Subete is used at more formal situation than Zenbu is.
Otherwise, not much difference between them.

But, from the pronunciation 'subete' seems more like original Japanese than 'zenbu' which sounds like straight forward reading of Chinese character, which I am not at all sure of.


----------



## Flaminius

I think _zenbu_ is more often used with inanimate nouns whereas _subete_ with animate nouns.  Contrast, for instance, すべての人 with 全部の人.  The latter sounds less acceptable.


----------



## 森人さん

Difference between subete and zenbu? Both terms mean all. TY


----------



## Flaminius

Do you have a specific English sentence with _all_ for us to translate?


----------



## 森人さん

I just wanted to know if there was a key difference in the usage. TY.


----------



## karlalou

I think there's no difference in meaning.
全部 (zenbu) is originally from China. This is the one slightly more plain, and we learn this one first as a child.
全て (subete) is the original Japanese, and the Chinese letter is applied to it later, in the ancient time.
The words originated in China are basically made by foreign sounds to us. So, they sound rigid to us, and are favored for formal writings, though in this particular case, we feel 全部 plainer and easier. I think there should be some occasions one is favored over the other, but I don't think there's much logic or rules for it, and it's hard to tell without actually seeing the one. It should be more to do with customary than the meaning.


----------



## frequency

森人さん said:


> if there was a key difference in the usage.


No, they're roughly interchangeable. But "subete" may sound a bit more serious, depending on the case. You can see "zenbu vs. subete" in Similar Threads below.


----------



## 810senior

森人さん said:


> I just wanted to know if there was a key difference in the usage. TY.


Your question sounds like asking what's the difference between _all _and _every_.
I have no answer but that there's no big difference because both of them almost refer to the same thing. 
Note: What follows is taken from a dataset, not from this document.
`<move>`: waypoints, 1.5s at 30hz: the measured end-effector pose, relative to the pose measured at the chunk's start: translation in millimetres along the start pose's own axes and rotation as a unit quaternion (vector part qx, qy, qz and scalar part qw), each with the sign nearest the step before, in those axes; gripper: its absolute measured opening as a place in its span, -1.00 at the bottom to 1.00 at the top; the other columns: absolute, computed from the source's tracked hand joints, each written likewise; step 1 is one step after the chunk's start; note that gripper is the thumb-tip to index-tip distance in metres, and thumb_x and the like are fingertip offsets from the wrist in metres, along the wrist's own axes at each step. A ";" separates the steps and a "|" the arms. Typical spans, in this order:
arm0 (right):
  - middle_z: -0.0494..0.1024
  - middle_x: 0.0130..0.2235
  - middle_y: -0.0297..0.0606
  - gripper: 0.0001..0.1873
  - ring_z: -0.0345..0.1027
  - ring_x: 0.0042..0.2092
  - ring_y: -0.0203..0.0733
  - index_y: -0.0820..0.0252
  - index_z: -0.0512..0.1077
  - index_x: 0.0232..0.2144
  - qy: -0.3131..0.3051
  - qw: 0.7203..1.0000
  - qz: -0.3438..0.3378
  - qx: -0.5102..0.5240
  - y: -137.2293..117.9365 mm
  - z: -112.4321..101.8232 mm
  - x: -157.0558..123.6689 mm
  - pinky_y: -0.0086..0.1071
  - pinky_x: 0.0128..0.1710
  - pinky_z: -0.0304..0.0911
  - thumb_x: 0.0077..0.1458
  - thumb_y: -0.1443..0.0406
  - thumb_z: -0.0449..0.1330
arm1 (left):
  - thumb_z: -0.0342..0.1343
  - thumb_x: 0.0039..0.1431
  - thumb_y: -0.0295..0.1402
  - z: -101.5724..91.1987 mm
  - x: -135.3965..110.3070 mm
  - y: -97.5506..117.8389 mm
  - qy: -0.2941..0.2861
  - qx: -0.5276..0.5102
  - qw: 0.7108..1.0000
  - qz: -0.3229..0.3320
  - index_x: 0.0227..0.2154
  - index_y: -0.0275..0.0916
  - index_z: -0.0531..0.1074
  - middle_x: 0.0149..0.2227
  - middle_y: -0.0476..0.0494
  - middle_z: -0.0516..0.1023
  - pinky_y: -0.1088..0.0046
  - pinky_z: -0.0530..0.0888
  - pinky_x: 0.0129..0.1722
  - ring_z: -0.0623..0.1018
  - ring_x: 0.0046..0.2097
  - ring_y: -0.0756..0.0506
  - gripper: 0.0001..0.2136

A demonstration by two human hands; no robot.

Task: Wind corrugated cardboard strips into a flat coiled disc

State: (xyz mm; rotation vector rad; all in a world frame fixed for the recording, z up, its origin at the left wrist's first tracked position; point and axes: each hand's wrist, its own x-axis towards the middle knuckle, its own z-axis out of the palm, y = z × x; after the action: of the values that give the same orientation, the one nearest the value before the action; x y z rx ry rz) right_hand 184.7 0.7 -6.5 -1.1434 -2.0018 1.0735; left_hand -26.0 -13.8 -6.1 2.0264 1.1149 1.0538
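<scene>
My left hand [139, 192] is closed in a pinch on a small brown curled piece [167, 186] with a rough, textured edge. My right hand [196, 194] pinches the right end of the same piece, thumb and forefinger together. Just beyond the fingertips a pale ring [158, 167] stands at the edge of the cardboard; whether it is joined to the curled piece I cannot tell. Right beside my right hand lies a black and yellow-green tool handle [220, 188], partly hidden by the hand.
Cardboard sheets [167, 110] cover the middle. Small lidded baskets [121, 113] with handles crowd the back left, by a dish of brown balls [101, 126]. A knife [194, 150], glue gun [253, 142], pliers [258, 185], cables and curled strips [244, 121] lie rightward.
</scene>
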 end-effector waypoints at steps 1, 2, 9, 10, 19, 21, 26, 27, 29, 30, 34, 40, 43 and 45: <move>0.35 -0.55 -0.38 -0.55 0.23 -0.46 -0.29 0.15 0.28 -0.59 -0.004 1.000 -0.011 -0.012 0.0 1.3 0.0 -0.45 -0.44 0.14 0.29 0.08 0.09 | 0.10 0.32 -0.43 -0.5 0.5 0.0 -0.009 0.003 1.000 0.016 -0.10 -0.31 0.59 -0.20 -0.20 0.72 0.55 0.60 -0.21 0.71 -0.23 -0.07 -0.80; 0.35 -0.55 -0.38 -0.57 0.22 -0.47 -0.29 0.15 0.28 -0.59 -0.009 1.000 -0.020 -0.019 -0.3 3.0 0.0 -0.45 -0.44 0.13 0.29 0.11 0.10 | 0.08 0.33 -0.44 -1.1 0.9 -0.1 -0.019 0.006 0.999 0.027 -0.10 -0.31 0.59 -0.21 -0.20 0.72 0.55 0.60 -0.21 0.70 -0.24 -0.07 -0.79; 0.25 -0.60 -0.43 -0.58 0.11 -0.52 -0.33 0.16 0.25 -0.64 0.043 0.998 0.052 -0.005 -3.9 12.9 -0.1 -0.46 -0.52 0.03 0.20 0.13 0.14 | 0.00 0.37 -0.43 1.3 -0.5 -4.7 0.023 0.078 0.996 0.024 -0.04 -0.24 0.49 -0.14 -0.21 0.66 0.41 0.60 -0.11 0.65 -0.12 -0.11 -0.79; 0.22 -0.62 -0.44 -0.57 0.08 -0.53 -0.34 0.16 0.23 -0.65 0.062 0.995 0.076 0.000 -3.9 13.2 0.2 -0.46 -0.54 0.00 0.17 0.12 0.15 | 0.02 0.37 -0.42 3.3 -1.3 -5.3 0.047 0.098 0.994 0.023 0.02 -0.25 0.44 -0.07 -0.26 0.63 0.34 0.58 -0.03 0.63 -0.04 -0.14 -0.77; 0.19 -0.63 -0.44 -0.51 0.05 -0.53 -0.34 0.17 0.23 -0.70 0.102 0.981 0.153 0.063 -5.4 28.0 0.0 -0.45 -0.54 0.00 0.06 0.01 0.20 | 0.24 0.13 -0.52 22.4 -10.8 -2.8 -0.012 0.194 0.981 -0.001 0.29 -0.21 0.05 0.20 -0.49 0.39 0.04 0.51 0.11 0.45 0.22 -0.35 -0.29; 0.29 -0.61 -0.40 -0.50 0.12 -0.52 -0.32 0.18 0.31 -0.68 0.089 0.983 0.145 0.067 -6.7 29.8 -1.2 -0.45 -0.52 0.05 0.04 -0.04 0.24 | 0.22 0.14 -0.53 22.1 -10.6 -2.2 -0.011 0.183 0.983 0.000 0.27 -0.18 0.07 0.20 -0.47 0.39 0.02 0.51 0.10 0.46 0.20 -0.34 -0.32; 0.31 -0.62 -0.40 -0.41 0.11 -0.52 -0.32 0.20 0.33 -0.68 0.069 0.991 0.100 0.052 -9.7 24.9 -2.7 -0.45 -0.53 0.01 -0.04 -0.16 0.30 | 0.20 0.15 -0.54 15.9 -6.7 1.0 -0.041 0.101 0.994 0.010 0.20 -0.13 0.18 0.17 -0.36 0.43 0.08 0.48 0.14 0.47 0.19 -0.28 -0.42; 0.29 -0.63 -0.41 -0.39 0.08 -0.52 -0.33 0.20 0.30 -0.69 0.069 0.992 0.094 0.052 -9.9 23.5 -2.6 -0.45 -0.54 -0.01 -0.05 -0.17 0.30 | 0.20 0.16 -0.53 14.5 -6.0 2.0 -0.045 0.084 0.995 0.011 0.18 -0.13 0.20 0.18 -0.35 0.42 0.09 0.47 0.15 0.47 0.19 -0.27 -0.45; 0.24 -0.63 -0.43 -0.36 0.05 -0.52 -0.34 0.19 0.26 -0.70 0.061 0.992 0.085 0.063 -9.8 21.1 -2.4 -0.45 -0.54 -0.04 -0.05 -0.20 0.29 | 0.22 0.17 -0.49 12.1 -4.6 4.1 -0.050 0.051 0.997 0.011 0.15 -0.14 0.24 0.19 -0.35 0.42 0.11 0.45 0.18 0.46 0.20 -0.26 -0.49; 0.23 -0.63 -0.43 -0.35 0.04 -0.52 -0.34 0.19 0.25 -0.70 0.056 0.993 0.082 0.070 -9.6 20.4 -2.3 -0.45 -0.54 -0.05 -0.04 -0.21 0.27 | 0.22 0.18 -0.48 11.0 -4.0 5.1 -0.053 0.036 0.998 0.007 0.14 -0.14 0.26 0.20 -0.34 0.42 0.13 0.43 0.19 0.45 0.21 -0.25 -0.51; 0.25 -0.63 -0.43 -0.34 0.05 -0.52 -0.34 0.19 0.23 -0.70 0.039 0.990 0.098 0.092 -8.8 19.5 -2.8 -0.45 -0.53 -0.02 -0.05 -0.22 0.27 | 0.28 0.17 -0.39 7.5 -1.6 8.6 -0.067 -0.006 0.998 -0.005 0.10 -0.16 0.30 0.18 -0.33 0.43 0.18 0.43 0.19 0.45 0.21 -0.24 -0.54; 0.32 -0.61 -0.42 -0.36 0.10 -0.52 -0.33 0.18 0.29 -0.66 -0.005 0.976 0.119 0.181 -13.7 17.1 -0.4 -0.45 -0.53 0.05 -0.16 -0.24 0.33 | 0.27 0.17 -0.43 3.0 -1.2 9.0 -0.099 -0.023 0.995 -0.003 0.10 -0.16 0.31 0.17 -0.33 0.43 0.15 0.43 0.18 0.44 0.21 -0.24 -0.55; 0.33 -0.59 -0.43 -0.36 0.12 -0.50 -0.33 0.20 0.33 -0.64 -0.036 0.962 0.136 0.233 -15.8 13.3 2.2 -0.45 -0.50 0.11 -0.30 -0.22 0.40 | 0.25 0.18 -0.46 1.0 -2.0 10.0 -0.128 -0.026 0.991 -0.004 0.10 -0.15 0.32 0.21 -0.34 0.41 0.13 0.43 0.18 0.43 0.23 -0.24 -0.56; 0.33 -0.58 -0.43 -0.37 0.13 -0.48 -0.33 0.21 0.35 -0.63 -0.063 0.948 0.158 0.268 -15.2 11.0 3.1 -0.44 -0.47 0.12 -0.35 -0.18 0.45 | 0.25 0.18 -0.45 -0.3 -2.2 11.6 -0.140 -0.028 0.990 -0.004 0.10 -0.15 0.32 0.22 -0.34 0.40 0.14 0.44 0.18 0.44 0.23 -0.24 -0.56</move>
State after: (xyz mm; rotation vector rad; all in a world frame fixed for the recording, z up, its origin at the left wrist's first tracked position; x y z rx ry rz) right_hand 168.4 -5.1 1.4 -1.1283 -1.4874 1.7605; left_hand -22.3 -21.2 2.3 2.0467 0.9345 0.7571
Should you want to receive an outright answer, please be more specific and some instances that you consider questionable would be rather helpful for us to give a reply.


----------



## SoLaTiDoberman

I almost completely have the same opinion as #7.
Both mean the same thing, but _subete_ is a little more advanced vocabulary than_ zenbu_.
A 3 or 4-year-old kids would say, "Zenbu!" when they want all toys.
But they couldn't say "subete" until they become about ten years old or more.


----------



## ktdd

This is interesting. I didn't realize すべて is the more advanced vocabulary (it's usually the other way around when it comes to native Japanese vs. Sino-Japanese) though I did learn 全部 first (through the Core 2k/6k Anki decks).
I'm also under the impression that 全部 is often used adverbially and less often occurs before a noun.
妹は平仮名を全部覚えました。
そのグループのメンバーは全部で七人だ。
全てのシステムが停止した。
全ての人に人権がある。


----------



## frequency

ktdd said:


> そのグループのメンバーは*全部で*七人だ。


This is easier to say than subetede.
"Subete" sometimes sounds a bit poetic, but you don't need to be too fussy about that when you use it.


----------